Interview best practices, how to get yourself geared up for an interview in the first place, how to pace them with your writing, and how to blend what you learn with your own stories and experience. Our experts Shalene Gupta and E.B. Bartels give us their best tips.
For a list of my fave craft books and the most recent works by our guests, go to our Bookshop page.
E.B.’s quick tips!
This piece was just published in Narratively which is super helpful! https://narratively.com/how-journalists-get-their-profile-subjects-to-open-up/
Also:
• Don’t ask yes/no questions or questions with short/specific answers
• Don’t ask questions with Google-able answers
• Do ask more open-ended feelings/memories/experiences questions
• Do ask questions that you can only get that information from them
• One of my favorite questions to ask: what is the most challenging / most rewarding part of what you do?
• Most important question to ask: who should I talk to next? (Like what Shalene just said about finding the Reddit excerpt!)
E.B. Bartels is a nonfiction writer, a former Newtonville Books bookseller, and a GrubStreet instructor, with an MFA from Columbia University. She is the author of Good Grief: On Loving Pets, Here and Hereafter, a narrative nonfiction book about loving and losing animals, and her essays and interviews have appeared in Salon, Slate, WBUR, Literary Hub, Catapult, Electric Literature, The Believer, and The Rumpus, among others. E.B. lives in Massachusetts with her husband, Richie, and their many, many pets.
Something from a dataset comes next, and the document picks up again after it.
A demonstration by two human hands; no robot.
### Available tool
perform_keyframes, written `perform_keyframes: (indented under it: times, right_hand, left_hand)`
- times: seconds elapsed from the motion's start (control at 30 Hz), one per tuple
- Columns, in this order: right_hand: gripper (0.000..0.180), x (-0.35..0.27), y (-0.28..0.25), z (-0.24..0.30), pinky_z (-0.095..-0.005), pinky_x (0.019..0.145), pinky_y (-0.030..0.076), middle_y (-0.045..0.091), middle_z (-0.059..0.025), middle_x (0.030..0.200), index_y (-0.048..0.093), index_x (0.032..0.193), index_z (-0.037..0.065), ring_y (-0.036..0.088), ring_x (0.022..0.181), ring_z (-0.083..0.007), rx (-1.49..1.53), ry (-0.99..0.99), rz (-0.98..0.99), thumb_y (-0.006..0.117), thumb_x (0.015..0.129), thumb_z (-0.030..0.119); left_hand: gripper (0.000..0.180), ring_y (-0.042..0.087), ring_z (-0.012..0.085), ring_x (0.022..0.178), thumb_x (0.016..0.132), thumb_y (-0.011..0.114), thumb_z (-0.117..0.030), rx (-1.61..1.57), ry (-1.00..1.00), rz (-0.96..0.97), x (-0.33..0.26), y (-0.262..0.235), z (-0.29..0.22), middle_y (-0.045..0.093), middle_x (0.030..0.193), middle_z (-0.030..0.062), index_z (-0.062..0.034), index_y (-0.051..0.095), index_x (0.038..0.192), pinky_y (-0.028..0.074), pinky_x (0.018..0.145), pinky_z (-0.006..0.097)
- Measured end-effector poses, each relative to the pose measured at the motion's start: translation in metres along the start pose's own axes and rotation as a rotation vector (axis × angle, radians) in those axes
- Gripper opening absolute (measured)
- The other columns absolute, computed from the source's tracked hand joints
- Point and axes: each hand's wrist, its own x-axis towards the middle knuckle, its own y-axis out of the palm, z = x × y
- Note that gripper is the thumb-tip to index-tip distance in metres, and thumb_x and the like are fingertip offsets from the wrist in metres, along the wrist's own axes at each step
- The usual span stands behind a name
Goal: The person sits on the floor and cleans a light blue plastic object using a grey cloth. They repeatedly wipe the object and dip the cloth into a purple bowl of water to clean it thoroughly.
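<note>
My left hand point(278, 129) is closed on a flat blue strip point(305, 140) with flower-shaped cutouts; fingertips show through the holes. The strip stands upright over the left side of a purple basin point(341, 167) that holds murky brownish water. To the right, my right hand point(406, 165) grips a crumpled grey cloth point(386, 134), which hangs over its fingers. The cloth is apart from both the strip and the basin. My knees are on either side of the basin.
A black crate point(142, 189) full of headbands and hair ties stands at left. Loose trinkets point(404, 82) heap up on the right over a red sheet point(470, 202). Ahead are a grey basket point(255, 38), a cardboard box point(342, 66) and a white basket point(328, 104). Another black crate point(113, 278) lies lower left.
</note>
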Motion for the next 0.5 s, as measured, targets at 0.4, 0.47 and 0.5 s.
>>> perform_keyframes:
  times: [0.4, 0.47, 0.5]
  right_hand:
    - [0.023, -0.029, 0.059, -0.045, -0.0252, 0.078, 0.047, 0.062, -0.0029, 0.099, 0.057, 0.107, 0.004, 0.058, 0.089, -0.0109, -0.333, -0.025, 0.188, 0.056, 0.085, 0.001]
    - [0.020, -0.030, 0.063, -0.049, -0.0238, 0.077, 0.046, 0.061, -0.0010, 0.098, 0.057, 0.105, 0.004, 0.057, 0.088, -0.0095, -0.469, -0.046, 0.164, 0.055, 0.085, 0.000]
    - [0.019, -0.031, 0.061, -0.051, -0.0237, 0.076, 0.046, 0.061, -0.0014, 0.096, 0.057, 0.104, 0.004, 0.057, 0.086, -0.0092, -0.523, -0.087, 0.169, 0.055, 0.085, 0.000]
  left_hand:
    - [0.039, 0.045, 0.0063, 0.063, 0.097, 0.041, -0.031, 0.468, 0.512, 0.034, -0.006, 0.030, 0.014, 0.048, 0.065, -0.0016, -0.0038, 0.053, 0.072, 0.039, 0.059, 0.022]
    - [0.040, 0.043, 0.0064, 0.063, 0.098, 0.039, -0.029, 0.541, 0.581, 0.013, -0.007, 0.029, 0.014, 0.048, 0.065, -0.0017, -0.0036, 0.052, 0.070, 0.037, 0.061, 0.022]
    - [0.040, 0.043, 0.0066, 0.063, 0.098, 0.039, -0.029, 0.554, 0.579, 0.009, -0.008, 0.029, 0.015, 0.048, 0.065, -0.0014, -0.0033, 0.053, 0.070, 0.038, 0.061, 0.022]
Shalene Gupta has a Master’s from Columbia Journalism School. In the past she was a reporter for Fortune where she wrote about the intersection of diversity and tech. Her work has appeared in Harvard Business Review, ESPN-W, and Kirkus Reviews, among others. Before working as a reporter, she taught English in Malaysia on a Fulbright scholarship and wrote a book documenting the history of the Malaysian Fulbright program. She’s co-authored the Power of Trust (Public Affairs) with HBS professor Sandra Sucher and is currently working on a book on PMDD/severe PMS (Flatiron ’24), and her YA novel from the Novel Incubator program.